§ **WHAT THE EXERCISE ASKS**:
Would you please transcribe, exactly as written, the lines of the entries below starting at the one that holds "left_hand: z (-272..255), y" and ending at the one that holds "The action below", both included?

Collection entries
-*-*-

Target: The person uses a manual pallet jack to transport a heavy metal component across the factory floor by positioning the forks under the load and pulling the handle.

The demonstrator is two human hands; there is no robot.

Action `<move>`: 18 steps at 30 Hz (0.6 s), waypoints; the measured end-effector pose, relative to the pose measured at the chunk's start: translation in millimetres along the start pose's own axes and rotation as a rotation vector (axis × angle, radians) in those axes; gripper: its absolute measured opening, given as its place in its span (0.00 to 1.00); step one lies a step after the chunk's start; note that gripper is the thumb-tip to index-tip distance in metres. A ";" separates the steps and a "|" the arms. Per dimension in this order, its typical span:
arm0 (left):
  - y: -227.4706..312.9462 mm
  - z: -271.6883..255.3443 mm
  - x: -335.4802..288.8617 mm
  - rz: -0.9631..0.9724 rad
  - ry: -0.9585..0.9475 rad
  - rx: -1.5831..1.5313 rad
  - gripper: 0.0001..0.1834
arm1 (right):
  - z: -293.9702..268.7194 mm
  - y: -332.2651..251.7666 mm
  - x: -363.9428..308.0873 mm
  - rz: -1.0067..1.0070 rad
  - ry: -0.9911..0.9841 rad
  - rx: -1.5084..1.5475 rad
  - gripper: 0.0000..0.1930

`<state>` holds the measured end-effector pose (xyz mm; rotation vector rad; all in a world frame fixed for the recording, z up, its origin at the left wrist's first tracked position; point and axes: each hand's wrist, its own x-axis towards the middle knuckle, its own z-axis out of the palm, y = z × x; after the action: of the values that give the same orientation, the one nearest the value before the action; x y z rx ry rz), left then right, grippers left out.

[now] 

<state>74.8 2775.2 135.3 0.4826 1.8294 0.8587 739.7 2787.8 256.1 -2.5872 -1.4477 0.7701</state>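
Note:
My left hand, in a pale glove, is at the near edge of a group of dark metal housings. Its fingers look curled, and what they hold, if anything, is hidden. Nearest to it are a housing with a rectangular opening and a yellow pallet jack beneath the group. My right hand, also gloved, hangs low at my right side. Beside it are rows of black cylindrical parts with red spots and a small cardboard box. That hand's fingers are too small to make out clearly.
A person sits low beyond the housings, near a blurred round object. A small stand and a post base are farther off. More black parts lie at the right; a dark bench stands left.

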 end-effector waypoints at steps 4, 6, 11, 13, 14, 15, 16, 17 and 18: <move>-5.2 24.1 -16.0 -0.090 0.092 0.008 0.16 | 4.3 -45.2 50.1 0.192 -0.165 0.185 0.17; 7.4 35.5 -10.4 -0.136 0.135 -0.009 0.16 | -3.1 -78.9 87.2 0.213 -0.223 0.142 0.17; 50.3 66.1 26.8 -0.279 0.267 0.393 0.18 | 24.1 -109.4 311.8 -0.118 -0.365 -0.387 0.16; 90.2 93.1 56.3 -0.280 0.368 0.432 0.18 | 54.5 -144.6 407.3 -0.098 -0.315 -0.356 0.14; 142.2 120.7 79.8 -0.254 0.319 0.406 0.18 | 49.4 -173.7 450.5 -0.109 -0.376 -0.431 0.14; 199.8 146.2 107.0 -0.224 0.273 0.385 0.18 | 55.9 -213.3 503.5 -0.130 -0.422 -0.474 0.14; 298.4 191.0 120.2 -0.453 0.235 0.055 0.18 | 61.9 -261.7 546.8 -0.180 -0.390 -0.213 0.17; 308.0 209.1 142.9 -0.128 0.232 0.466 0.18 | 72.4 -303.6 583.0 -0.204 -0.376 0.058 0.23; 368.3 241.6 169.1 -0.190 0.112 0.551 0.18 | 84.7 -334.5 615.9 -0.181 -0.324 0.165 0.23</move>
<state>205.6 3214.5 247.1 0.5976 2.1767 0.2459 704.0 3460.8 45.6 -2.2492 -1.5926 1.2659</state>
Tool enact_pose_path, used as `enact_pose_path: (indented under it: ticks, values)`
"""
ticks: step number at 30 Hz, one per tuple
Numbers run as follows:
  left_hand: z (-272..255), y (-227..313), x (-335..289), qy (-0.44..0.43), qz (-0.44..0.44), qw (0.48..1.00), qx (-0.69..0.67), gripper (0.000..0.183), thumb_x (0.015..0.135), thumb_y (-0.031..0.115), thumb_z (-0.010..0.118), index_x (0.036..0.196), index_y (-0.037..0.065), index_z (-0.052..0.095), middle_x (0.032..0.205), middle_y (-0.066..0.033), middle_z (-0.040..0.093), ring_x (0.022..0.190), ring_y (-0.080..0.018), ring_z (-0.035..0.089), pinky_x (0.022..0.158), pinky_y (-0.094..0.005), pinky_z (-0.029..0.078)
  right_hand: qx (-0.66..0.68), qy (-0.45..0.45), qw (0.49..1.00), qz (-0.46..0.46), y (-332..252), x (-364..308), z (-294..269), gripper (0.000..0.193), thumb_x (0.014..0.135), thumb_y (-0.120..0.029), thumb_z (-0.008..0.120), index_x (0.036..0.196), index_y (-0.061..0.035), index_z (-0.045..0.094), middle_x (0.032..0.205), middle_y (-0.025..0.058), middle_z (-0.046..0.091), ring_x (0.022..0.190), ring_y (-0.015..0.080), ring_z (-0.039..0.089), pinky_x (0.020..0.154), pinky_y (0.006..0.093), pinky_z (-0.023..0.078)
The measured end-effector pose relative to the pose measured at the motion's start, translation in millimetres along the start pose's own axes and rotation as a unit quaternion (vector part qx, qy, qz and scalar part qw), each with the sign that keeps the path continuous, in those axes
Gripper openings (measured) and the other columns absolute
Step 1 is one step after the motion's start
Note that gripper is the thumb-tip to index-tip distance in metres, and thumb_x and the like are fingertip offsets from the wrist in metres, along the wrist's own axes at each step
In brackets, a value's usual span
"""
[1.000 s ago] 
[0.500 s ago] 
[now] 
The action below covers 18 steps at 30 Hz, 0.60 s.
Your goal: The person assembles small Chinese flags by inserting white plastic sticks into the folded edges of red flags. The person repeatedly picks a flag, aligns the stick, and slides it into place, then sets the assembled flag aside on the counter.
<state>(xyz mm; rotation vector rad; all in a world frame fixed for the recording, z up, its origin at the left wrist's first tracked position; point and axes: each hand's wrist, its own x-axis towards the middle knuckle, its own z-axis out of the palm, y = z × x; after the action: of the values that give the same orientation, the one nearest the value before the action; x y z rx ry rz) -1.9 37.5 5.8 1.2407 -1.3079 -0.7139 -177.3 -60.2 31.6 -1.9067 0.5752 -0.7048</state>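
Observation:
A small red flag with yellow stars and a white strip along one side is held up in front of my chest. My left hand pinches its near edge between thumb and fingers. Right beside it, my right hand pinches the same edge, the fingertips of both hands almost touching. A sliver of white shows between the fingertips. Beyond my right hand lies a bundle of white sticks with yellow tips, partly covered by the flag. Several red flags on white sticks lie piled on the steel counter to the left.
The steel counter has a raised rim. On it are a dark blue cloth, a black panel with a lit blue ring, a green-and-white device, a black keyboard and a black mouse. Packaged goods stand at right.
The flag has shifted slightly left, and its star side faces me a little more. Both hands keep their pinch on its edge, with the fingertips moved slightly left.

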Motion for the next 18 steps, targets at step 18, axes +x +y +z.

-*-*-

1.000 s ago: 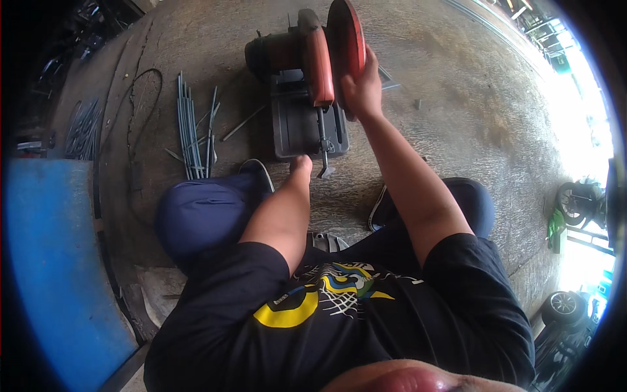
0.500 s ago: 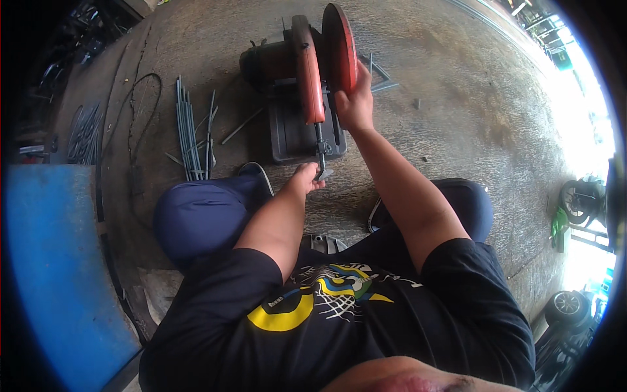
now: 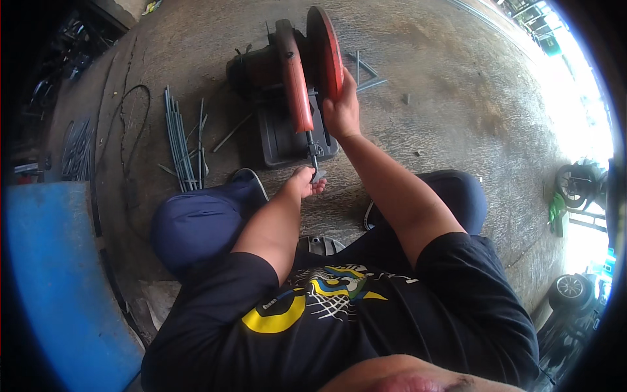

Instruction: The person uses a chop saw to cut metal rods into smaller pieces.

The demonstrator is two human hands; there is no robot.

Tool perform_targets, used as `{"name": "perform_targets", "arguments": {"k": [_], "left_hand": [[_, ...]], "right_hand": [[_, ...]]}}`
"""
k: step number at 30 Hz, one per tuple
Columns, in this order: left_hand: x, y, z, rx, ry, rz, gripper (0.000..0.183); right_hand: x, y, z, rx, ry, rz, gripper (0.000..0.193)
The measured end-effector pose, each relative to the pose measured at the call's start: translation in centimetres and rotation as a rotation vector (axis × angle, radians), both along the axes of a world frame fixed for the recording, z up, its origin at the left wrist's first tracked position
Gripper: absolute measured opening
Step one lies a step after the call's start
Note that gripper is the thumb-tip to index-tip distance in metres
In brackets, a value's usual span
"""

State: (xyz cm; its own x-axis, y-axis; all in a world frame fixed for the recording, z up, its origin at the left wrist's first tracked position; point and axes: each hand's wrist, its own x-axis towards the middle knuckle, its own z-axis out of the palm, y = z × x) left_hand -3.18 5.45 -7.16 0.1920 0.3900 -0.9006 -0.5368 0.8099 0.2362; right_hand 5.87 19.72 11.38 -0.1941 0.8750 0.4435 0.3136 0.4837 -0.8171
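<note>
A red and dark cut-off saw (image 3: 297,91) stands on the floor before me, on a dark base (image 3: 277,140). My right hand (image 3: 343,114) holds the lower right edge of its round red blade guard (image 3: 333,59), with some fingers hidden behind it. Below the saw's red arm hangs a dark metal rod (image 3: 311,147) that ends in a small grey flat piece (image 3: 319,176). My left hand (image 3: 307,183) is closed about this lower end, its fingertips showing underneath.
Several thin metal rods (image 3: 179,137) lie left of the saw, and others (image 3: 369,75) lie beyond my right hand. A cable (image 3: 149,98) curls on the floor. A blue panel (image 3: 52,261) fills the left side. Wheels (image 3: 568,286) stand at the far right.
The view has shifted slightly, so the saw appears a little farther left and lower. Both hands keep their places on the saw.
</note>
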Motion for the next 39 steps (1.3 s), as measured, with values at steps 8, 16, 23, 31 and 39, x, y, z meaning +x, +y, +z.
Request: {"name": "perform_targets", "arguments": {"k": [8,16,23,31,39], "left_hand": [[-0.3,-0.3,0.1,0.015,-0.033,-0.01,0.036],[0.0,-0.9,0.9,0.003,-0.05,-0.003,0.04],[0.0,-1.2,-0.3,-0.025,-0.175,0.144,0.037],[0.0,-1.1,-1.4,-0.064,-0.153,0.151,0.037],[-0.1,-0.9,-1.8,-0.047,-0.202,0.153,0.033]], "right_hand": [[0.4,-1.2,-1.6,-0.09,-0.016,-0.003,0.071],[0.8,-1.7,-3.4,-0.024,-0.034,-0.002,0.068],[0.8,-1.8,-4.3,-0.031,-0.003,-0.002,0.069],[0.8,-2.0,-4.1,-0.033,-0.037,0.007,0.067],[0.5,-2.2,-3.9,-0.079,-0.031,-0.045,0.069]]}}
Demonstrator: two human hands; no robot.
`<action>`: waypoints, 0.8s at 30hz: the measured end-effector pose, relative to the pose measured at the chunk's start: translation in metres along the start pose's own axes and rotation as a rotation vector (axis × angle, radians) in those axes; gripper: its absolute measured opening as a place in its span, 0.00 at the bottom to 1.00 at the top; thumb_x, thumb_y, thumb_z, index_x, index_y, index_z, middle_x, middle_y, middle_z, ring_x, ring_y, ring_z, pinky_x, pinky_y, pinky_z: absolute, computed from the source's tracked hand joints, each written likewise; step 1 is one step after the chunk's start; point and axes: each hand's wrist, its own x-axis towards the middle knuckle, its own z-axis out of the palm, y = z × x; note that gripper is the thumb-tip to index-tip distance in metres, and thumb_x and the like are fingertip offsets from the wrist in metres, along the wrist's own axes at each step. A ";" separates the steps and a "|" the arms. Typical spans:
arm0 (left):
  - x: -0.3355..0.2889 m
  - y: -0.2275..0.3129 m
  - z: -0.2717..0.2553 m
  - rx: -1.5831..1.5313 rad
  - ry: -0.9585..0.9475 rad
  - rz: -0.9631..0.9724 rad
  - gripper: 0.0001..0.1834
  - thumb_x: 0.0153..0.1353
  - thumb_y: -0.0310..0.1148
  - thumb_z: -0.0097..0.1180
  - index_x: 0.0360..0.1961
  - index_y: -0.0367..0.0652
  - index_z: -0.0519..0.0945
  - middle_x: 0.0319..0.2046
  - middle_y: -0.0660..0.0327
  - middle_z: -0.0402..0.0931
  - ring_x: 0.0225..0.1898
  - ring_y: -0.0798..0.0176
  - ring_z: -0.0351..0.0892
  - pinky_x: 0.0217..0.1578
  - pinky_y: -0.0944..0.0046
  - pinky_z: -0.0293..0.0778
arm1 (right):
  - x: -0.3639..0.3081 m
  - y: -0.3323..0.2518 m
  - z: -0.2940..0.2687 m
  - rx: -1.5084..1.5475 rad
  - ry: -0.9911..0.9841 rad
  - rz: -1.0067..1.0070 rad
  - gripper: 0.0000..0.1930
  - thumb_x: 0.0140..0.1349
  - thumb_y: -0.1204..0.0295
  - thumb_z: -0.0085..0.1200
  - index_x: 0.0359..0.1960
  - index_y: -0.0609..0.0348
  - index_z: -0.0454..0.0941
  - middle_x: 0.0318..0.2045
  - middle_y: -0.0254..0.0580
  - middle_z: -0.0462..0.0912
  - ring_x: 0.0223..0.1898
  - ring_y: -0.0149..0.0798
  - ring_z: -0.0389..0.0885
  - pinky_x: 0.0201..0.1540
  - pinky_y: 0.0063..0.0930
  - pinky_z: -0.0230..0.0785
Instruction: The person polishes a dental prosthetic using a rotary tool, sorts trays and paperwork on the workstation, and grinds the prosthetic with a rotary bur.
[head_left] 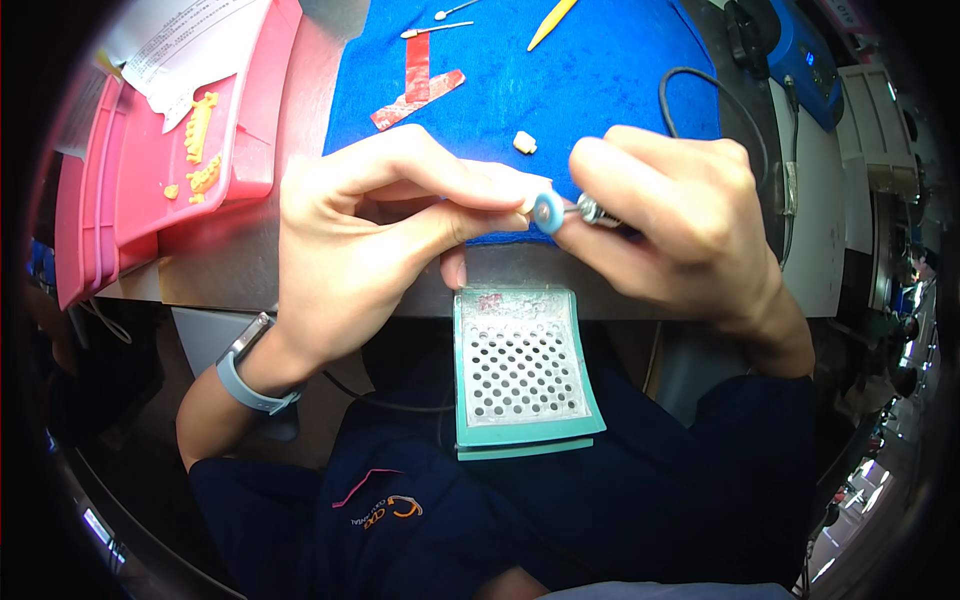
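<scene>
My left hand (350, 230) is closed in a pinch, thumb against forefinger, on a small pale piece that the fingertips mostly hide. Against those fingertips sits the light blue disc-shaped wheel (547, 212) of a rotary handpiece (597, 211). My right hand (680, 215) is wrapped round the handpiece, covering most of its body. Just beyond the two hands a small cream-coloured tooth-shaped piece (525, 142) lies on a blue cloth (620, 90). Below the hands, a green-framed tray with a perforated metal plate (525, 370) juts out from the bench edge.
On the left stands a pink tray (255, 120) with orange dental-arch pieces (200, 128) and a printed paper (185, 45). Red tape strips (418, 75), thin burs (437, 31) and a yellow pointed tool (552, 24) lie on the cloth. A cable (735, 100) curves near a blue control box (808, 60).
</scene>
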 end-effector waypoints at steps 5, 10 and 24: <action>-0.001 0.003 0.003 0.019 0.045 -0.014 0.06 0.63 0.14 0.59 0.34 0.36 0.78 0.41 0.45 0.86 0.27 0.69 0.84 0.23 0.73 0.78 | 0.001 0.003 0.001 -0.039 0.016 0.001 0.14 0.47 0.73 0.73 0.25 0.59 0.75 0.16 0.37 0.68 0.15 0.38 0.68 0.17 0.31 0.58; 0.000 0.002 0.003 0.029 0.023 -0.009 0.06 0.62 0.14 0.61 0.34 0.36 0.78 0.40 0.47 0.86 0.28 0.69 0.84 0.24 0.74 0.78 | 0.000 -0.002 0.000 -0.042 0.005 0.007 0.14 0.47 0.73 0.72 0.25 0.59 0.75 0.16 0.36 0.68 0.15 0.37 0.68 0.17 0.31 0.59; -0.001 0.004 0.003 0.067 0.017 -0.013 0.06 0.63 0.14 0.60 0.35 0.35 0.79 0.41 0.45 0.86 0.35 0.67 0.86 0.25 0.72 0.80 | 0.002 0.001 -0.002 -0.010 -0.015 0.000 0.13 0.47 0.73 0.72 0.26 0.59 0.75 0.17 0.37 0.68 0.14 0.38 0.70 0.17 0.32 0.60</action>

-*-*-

§ **OUTPUT BELOW**:
  left_hand: z (-272..255), y (-227..313), x (-335..289), qy (-0.44..0.43), qz (-0.44..0.44), qw (0.48..1.00), qx (-0.69..0.67), gripper (0.000..0.183), thumb_x (0.015..0.135), thumb_y (-0.031..0.115), thumb_z (-0.010..0.118), index_x (0.036..0.196), index_y (-0.037..0.065), index_z (-0.052..0.095), middle_x (0.032..0.205), middle_y (-0.066..0.033), middle_z (-0.040..0.093), ring_x (0.022..0.190), ring_y (-0.080..0.018), ring_z (-0.035..0.089), pinky_x (0.022..0.158), pinky_y (-0.094..0.005), pinky_z (-0.029..0.078)
  right_hand: qx (-0.66..0.68), qy (-0.45..0.45), qw (0.49..1.00), qz (-0.46..0.46), y (-332..252), x (-364..308), z (-294..269), gripper (0.000..0.193), thumb_x (0.014..0.135), thumb_y (-0.120..0.029), thumb_z (-0.008..0.120), index_x (0.036..0.196), index_y (-0.061..0.035), index_z (-0.045..0.094), middle_x (0.032..0.205), middle_y (-0.025..0.058), middle_z (-0.046..0.091), ring_x (0.022..0.190), ring_y (-0.015..0.080), ring_z (-0.039..0.089), pinky_x (0.020..0.154), pinky_y (0.006..0.093), pinky_z (-0.023..0.078)
The measured end-effector pose relative to the pose measured at the motion's start, translation in millimetres along the start pose's own axes and rotation as a unit quaternion (vector part qx, qy, qz and scalar part qw), each with the sign that keeps the path continuous, in those axes
Gripper openings (measured) and the other columns absolute
Step 1 is one step after the motion's start
Note that gripper is the thumb-tip to index-tip distance in metres, and thumb_x and the like are fingertip offsets from the wrist in metres, along the wrist's own axes at each step
In brackets, a value's usual span
"""
[1.000 s ago] 
[0.500 s ago] 
[now] 
The action below covers 18 steps at 30 Hz, 0.60 s.

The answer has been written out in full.